*REQUIRED ACTION*:
Repeat verbatim, and only, the lines of the data below, beginning at the line that contains "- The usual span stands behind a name" and stopping after the line that contains "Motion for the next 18".

★ ★ ★ ★ ★ ★ ★

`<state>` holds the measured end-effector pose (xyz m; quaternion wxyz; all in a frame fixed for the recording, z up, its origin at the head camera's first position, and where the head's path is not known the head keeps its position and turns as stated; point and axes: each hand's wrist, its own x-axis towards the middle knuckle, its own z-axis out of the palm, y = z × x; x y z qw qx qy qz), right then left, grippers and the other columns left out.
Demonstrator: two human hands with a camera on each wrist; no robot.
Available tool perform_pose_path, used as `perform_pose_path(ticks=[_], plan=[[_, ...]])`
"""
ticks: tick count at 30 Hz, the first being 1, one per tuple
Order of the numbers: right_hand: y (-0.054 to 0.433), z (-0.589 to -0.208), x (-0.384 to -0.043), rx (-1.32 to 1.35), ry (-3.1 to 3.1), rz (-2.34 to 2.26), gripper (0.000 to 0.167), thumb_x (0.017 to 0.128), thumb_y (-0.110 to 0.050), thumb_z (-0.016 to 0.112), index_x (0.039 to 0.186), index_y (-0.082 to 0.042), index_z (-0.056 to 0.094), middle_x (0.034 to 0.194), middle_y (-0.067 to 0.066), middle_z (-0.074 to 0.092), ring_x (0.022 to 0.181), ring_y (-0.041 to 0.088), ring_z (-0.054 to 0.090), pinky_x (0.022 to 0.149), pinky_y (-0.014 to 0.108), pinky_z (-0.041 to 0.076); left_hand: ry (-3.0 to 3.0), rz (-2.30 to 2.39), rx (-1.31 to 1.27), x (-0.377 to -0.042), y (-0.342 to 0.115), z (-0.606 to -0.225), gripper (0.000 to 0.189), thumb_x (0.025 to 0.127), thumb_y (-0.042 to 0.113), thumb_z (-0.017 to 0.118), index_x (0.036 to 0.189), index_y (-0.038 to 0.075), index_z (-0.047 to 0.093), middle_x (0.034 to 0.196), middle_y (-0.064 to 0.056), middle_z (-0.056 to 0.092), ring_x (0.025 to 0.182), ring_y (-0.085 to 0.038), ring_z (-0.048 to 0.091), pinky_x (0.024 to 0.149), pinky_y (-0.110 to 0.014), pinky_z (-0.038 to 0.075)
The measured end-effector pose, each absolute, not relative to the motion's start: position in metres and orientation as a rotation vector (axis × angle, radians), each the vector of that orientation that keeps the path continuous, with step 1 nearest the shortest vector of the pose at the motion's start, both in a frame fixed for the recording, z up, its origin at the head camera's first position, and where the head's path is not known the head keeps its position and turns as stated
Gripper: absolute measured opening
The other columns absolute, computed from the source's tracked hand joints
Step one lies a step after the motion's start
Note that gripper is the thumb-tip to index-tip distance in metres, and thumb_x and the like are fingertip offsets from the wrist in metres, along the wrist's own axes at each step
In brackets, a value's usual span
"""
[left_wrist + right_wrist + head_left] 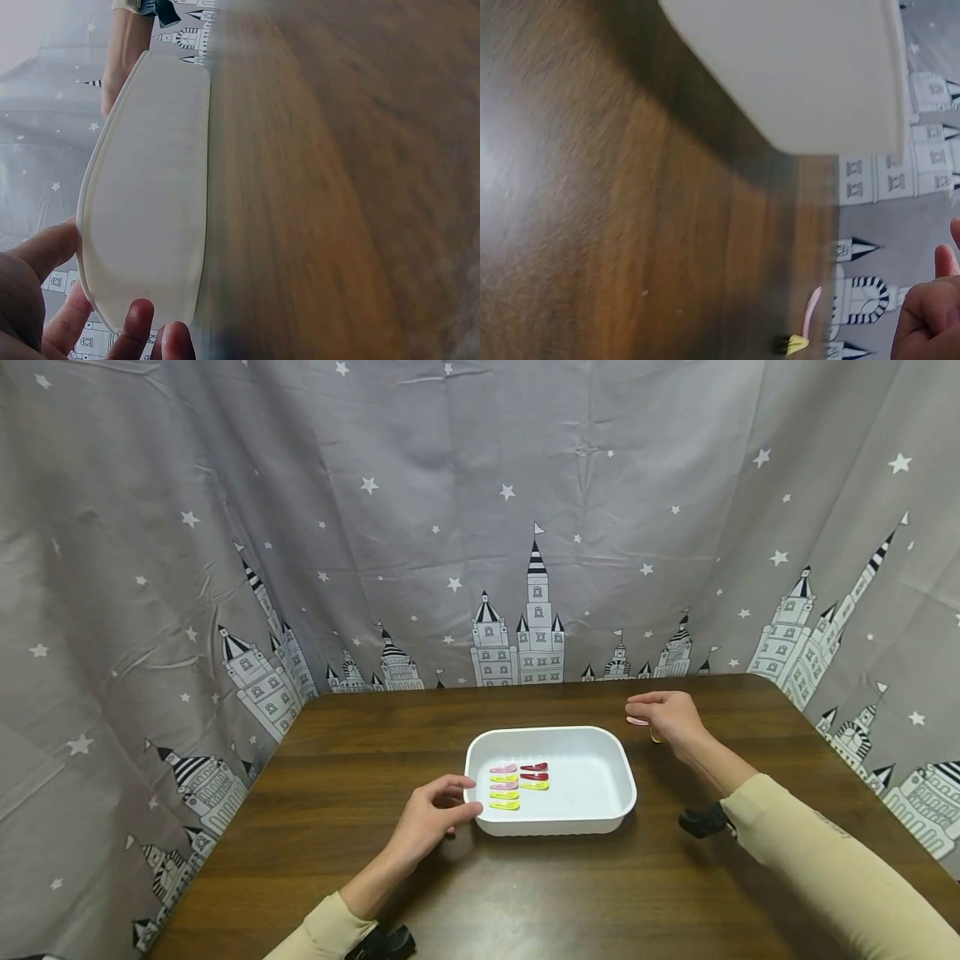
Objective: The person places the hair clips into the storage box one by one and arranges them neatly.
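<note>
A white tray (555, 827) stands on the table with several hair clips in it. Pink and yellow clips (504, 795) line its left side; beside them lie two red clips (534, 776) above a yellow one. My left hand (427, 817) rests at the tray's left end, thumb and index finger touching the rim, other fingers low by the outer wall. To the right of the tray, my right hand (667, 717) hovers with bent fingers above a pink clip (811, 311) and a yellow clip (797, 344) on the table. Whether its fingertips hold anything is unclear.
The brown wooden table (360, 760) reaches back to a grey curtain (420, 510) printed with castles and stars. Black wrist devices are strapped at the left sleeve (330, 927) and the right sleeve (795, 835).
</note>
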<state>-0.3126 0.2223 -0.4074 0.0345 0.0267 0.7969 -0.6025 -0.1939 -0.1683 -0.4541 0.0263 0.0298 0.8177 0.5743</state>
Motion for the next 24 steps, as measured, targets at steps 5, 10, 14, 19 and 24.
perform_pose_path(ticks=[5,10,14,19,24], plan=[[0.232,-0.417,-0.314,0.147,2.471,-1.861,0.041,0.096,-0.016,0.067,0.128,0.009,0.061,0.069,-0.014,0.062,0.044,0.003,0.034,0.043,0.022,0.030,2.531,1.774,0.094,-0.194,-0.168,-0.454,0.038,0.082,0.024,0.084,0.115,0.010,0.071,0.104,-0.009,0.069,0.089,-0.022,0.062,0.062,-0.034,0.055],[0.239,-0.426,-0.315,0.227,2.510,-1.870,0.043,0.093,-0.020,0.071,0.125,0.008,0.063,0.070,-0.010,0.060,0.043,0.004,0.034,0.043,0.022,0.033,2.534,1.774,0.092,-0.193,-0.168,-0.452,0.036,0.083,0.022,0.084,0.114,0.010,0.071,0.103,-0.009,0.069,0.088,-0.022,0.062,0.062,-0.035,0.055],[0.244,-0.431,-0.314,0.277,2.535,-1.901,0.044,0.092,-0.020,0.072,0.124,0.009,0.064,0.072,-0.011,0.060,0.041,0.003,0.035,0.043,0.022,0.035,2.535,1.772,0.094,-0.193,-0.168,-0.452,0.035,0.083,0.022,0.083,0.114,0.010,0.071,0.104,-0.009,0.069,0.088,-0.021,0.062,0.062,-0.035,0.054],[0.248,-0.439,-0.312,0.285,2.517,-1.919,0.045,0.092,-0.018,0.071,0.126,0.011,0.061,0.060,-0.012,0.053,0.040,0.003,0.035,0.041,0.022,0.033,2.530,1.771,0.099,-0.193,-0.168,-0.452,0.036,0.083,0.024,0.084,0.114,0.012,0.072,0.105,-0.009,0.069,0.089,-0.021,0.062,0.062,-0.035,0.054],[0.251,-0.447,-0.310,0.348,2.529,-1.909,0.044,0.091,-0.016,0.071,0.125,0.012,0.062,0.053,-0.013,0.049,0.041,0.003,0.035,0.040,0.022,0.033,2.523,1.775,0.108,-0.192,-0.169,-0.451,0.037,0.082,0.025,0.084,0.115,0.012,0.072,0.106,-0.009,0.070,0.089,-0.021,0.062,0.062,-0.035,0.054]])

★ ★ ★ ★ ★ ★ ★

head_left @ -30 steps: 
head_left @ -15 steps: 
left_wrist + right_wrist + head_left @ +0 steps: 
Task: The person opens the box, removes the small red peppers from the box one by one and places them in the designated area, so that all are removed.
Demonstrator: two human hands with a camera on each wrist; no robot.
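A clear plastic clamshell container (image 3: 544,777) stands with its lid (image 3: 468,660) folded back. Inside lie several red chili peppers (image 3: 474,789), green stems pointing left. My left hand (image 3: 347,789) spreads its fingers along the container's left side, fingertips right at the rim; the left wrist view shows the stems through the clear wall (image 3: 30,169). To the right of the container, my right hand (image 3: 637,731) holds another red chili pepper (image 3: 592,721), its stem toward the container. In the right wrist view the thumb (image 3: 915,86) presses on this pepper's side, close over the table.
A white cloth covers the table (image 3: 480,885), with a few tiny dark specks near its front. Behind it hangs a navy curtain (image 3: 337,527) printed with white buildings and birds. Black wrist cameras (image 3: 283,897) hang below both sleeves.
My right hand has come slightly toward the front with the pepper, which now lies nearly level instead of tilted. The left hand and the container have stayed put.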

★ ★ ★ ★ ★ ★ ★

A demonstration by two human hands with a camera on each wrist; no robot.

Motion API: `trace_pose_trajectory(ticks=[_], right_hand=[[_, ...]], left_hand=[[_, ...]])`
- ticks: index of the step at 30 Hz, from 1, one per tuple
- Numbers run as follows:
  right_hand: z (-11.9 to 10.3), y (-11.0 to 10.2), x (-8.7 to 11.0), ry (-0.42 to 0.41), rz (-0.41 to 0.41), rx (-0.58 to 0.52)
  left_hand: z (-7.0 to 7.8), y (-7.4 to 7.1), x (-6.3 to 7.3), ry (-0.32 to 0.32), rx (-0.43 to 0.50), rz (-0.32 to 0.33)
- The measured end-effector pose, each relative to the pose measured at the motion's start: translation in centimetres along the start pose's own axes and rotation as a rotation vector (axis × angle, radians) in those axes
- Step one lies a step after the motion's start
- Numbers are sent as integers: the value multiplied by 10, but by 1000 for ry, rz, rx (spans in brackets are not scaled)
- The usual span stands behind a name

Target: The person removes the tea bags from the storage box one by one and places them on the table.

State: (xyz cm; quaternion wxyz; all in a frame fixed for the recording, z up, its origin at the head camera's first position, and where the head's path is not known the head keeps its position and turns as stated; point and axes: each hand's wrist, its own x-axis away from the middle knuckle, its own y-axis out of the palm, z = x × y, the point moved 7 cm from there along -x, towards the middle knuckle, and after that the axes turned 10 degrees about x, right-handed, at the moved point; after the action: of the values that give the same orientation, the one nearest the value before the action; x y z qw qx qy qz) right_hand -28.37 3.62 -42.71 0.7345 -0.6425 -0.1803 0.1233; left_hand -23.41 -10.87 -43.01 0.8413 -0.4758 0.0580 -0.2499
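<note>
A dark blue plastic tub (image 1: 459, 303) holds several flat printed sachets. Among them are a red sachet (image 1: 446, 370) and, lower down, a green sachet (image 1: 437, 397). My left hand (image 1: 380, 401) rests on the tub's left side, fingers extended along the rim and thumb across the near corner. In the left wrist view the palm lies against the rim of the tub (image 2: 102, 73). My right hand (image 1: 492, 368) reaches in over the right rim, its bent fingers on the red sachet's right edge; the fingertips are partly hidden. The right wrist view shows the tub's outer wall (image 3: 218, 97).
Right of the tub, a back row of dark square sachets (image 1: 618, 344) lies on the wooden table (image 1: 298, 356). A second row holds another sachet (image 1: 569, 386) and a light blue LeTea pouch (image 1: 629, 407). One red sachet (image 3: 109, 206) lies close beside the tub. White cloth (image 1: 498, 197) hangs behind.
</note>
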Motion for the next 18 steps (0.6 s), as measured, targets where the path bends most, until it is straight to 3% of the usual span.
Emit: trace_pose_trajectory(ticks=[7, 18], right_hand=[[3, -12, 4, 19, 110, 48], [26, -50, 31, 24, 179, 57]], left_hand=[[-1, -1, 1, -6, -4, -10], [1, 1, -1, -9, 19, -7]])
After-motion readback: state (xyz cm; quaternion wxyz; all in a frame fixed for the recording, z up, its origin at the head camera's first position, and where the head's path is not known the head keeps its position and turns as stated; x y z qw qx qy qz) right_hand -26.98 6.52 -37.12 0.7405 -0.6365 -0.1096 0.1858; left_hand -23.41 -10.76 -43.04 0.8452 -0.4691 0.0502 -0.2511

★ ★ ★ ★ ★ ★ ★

*THE COMPLETED TASK*:
- The usual span stands behind a name

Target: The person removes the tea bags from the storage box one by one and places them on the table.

State: (xyz cm; quaternion wxyz; all in a frame fixed for the recording, z up, its origin at the head camera's first position, and where the head's path is not known the head keeps its position and turns as stated; point and axes: each hand's wrist, its own x-axis away from the middle knuckle, its own y-axis out of the palm, z = x × y, the point moved 7 cm from there along -x, towards the middle knuckle, and after that the axes turned 10 degrees about x, right-handed, at the moved point; after the action: of the values that give the same orientation, the one nearest the value before the action; x y z qw qx qy qz) right_hand -28.37 3.62 -42.71 0.7345 -0.6425 -0.1803 0.1233; left_hand -23.41 -10.87 -43.01 0.8413 -0.4758 0.0580 -0.2499
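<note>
A dark blue plastic tub (image 1: 459, 303) holds several flat printed sachets. Among them are a red sachet (image 1: 446, 370) and, lower down, a green sachet (image 1: 437, 397). My left hand (image 1: 380, 401) rests on the tub's left side, fingers extended along the rim and thumb across the near corner. In the left wrist view the palm lies against the rim of the tub (image 2: 102, 73). My right hand (image 1: 492, 368) reaches in over the right rim, its bent fingers on the red sachet's right edge; the fingertips are partly hidden. The right wrist view shows the tub's outer wall (image 3: 218, 97).
Right of the tub, a back row of dark square sachets (image 1: 618, 344) lies on the wooden table (image 1: 298, 356). A second row holds another sachet (image 1: 569, 386) and a light blue LeTea pouch (image 1: 629, 407). One red sachet (image 3: 109, 206) lies close beside the tub. White cloth (image 1: 498, 197) hangs behind.
</note>
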Motion for the next 18 steps (0.6 s), as measured, targets where the path bends most, until it is straight to 3% of the usual span.

The given output is the complete response.